The Traveling Salesman Problem is a well discussed problem in comuter science. It got its name from a traveling salesman who had to visit a number of different towns. He started his journey in his home town and wanted to be back to it at the end of his trip. So, we are talking about a round course through a couple of towns. Of course, the salesman wanted to find the shortest possible course in order to save time and patrol. A drilling automat that has to drill a couple of holes into a workpiece is in the same situation. The shortes its round course through all holes the faster the workpiece is ready.

For a small number of towns (or holes), humans are good at finding at least a short (if not the shortest) course intuitively. If the number increases humans experience difficulties to find a good course. With all the computing power available today, it seems a good idea to let computers find a short course. Unfortunately, there is no algorithm known other than computing all possible courses and taking the shortest one.

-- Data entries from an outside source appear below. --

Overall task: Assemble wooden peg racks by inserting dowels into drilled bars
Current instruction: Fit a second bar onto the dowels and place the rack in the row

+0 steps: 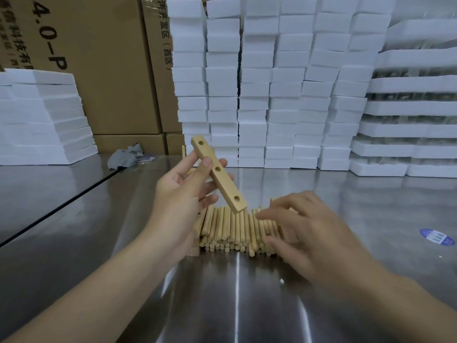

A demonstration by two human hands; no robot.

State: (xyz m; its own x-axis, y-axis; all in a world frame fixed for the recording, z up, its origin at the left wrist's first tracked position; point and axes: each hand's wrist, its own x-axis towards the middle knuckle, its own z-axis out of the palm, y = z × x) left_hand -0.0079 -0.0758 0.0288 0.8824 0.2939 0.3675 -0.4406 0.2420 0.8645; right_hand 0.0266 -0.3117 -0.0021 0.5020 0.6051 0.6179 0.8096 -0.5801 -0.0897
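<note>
My left hand [188, 191] holds a pale wooden bar [223, 178] tilted in the air, thumb on its face and fingers behind it. Three drilled holes show along the bar and all are bare. Below it a pile of short wooden dowels [230, 231] lies on the steel table. My right hand [304, 231] hovers over the right side of the pile, fingers spread and slightly blurred, fingertips touching the dowels. No dowel is plainly pinched. More wooden pieces behind my left hand are mostly hidden.
The shiny steel table [99, 243] has a dark seam on the left. White foam blocks [272, 95] are stacked behind, more at left and right. Cardboard boxes [99, 70] stand at the back left. A crumpled grey cloth [126, 154] and a blue sticker [436, 236] lie on the table.
</note>
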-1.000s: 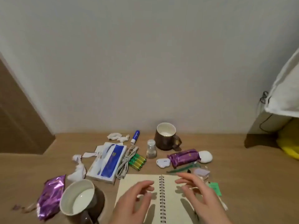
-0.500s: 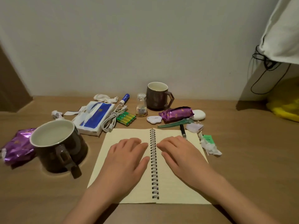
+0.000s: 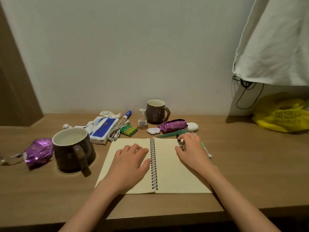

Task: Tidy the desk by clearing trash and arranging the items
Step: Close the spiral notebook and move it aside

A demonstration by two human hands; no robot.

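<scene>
Two hands are over the open notebook [image 3: 168,174], which lies flat at the front centre of the desk [image 3: 250,164].

Left hand [image 3: 132,163]: palm down on the left page, fingers straight and slightly spread, thumb beside the spiral. It holds nothing.

Right hand [image 3: 192,152]: at the top right corner of the right page, fingers curled, thumb and forefinger pinching a dark pen [image 3: 181,145]. The pen's far tip points toward the wall; its near end is hidden by the hand.

Left of the notebook:
- near mug [image 3: 71,148], handle toward the camera
- purple wrapper [image 3: 39,151] just beside that mug

Behind the notebook, left to right:
- tissue pack [image 3: 102,129]
- coiled cable [image 3: 117,129], resting against the pack
- green batteries [image 3: 128,129]
- small bottle [image 3: 142,119]
- far mug [image 3: 156,113], near the wall
- second wrapper [image 3: 173,125]
- white oval case [image 3: 192,126], touching the second wrapper

A teal clip [image 3: 170,133] lies along the notebook's top edge, just beside the pen tip. Crumpled tissue [image 3: 109,113] and a blue-capped tube [image 3: 127,114] lie near the wall. A yellow bag [image 3: 280,116] sits at far right, under a hanging white cloth [image 3: 275,39].
</scene>
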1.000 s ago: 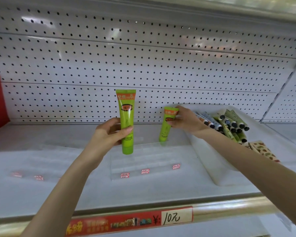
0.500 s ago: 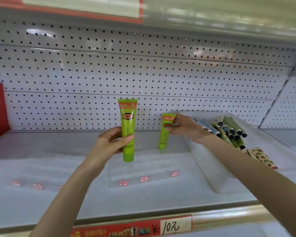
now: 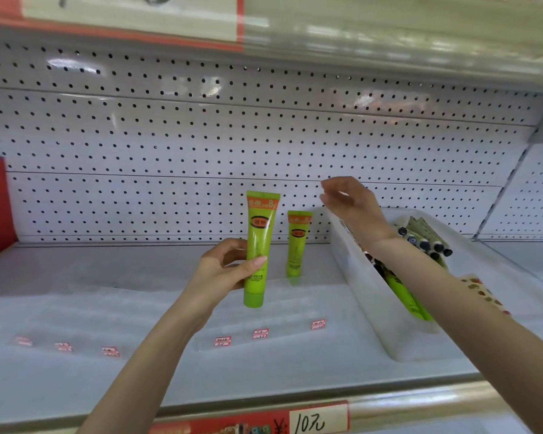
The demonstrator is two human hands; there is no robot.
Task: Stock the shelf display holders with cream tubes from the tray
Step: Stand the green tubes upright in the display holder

How many courses are possible? We can assume the different courses as permutations of the towns. Say, we have 4 town, A through D:

A - B - C - D
A - B - D - C
A - D - B - C
D - A - B - C
and so on

If n is the number of towns then n! (faculty) is the number of possible round courses. This is bad news because n! increases very fast with n. Let's assume the fastest computer we can afford solves a TSP of 100 towns in one hour. That sounds reasonable. Now let's assume that our next workpiece needs 101 holes drilled into it. That means that the computer needs about 100 hours to compute the shortest course. That doesn't sound reasonable at all.

7.2 GDA

There are a couple of algorithms aroud which approximate good solutions to problems like TSPs. Most of them are either not doing a good job at it or need a lot of computing power as well. Gunter Dueck developed the Great Deluge Algorithm (GDA) at the IBM Scientific Center in Heidelberg, Germany in 1990.

The idea behind GDA is simple: The shorter a round course is the higher its quality. We take all possible courses and their qualities and project them into a 3d space. In X/Y all the different courses are arranged. Similar courses are close to each other. Z represents the quality of the courses. This will give us something like a landscape where high mountains represent good (short) courses. Now we start GDA at a randomly chosen point in that landscape. The algorithm can freely travel around but it rains without end. The algorithm can travel from one point (course) to a neighbouring point (a different but similar course) but it must not get into the water.

In his article "New Optimization Heuristics" (Journal of Computational Physics 104, 86-92, 1993), Gunter Dueck writes: "Imagine, the GDA is to find the maximum point on a certain surface, for instance the highest point in a fictious empty country. Then, we let it rain withour end in this country. The algorithm walks around in this country, but it never makes a step beyond the ever increasing water level. And it rains and rains... Our idea is that in the end the GDA gets wet feet when it has reached one of the very highest points in the country so that it has found a point close the optimum."

In a 3d space, this wouldn't really work because GDA would be caught on a small mountain or an island soon. Fortunately, we use the 3d space for our limited imagination only. The real space this is happening in is a high-dimensional space which allows for escaping traps easily.

As countless experiments have shown, GDA is very fast even on usual workstations and delivers solutions which are close to the global optimum. Of course, even GDA can be trapped resulting in poor solutions. Therefore we let it run 50 or 100 times and take the best result.